Si le Conseil constitutionnel a affirmé, dans une décision du 28 décembre 2017, la conformité à la Constitution de la réforme, les critiques soutenant que celle-ci diminue l’autonomie de gestion des collectivités territoriales et enclenche un mouvement de recentralisation - à contrecourant du mouvement de décentralisation lancé en 1981 - restent entières.


Le projet de suppression de certains départements dans les zones métropolitaines


Autre promesse d’Emmanuel Macron lors de sa campagne présidentielle, la simplification des structures administratives et territoriales dans les grandes métropoles françaises impliquerait la fusion de certains départements dans des structures plus vastes, dont le territoire recouperait les grandes agglomérations.

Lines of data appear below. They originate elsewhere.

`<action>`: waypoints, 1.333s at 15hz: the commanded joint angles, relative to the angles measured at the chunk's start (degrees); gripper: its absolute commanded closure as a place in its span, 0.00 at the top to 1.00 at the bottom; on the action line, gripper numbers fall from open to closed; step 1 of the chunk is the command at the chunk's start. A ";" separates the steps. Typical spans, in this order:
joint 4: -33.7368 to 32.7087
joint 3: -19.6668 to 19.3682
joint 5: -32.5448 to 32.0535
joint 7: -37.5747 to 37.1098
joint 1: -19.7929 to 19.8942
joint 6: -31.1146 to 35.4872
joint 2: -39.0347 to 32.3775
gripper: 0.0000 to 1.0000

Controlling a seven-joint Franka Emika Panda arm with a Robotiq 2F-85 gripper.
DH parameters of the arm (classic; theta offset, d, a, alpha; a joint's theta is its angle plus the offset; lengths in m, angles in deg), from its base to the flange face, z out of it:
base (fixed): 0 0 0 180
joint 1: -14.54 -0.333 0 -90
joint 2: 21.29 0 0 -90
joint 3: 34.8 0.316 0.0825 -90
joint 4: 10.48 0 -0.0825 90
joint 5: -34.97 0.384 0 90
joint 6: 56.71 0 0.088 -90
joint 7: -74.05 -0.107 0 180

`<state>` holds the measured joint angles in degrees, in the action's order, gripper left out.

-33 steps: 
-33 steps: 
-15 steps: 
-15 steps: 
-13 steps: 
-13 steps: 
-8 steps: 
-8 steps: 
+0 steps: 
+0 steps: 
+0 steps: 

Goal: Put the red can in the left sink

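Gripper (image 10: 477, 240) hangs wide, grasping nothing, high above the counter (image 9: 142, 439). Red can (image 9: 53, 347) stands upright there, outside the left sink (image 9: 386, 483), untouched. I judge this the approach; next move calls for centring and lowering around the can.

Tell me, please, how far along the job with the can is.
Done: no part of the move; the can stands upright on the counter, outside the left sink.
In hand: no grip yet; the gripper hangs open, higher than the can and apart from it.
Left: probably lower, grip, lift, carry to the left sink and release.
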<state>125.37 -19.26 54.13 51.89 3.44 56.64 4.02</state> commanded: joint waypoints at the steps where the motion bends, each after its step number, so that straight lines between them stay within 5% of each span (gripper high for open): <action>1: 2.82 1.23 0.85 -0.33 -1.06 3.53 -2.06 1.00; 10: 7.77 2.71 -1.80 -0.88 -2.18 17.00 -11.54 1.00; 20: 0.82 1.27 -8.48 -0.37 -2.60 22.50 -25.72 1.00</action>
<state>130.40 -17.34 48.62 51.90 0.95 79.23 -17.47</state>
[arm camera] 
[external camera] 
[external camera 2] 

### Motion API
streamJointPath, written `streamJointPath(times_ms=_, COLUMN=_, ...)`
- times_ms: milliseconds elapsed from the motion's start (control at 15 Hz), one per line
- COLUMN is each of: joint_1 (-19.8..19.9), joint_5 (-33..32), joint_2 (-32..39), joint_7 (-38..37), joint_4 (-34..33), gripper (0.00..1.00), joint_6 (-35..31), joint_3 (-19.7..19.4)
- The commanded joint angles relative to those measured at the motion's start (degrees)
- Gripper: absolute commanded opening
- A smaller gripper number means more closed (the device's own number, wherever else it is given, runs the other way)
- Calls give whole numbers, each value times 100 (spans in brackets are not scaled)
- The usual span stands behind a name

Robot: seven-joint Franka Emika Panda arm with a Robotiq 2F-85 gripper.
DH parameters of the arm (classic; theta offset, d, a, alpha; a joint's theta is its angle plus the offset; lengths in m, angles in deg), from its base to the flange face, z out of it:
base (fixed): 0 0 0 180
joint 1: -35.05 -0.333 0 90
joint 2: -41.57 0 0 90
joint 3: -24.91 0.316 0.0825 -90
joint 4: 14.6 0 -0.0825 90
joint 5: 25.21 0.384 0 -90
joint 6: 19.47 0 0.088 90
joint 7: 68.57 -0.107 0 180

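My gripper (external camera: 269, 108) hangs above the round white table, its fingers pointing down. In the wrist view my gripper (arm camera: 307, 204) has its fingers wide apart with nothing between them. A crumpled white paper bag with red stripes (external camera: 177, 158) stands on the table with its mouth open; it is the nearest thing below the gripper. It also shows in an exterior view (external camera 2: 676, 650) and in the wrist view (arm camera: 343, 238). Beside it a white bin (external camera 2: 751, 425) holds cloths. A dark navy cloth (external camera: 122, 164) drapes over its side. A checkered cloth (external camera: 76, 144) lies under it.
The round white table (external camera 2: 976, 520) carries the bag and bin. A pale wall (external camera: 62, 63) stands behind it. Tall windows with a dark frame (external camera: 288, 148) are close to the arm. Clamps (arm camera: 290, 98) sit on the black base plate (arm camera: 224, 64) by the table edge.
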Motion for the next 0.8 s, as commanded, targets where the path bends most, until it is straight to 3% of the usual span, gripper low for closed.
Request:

Cette simplification viserait en priorité la région Ile-de-France où jusqu’à cinq niveaux de structures administratives se superposent suite à l’adoption de la loi NOTRe : (i) les communes, (ii) les établissements publics territoriaux (EPT), qui sont des établissements publics de coopération intercommunale (EPCI) sans fiscalité propre dotés d'importantes compétences et d'un régime juridique spécifique, (iii) les départements, (iv) la Métropole du Grand Paris et (v) la région.

Lors de la première Conférence nationale des territoires de son mandat le 17 juillet 2017, Emmanuel Macron a ainsi indiqué que « Si nous voulons que le Grand Paris réussisse à l’échelle de la compétition internationale, nous avons besoin de simplifier drastiquement les structures ». andaté par le Président de la République, le préfet d'Île-de-France Michel Cadot a soumis au chef de l’Etat des pistes de réforme pour réorganiser les collectivités locales de la région Ile-de-France.

Bien que les contours du projet soient encore en discussion, l’hypothèse privilégiée par le rapport est celle de la suppression des départements des Hauts-de-Seine, de Seine-Saint-Denis et du Val-de-Marne. Leurs compétences seraient transférées aux Établissements publics territoriaux (EPT) créés en 2016 en remplacement des intercommunalités dans la Métropole.

Dans ce scénario, la Métropole du Grand Paris serait sanctuarisée dans son périmètre actuel, et aurait pour objectif une « harmonisation » et une « coordination » des politiques des douze EPT qui deviendraient des « pôles de décision plus autonomes ». Le rapport plaide également pour le renforcement de l’échelon régional en matière de transports et de développement économique.

Cette réforme devrait faire l'objet d'un projet de loi, qui serait déposé avant l'été 2018.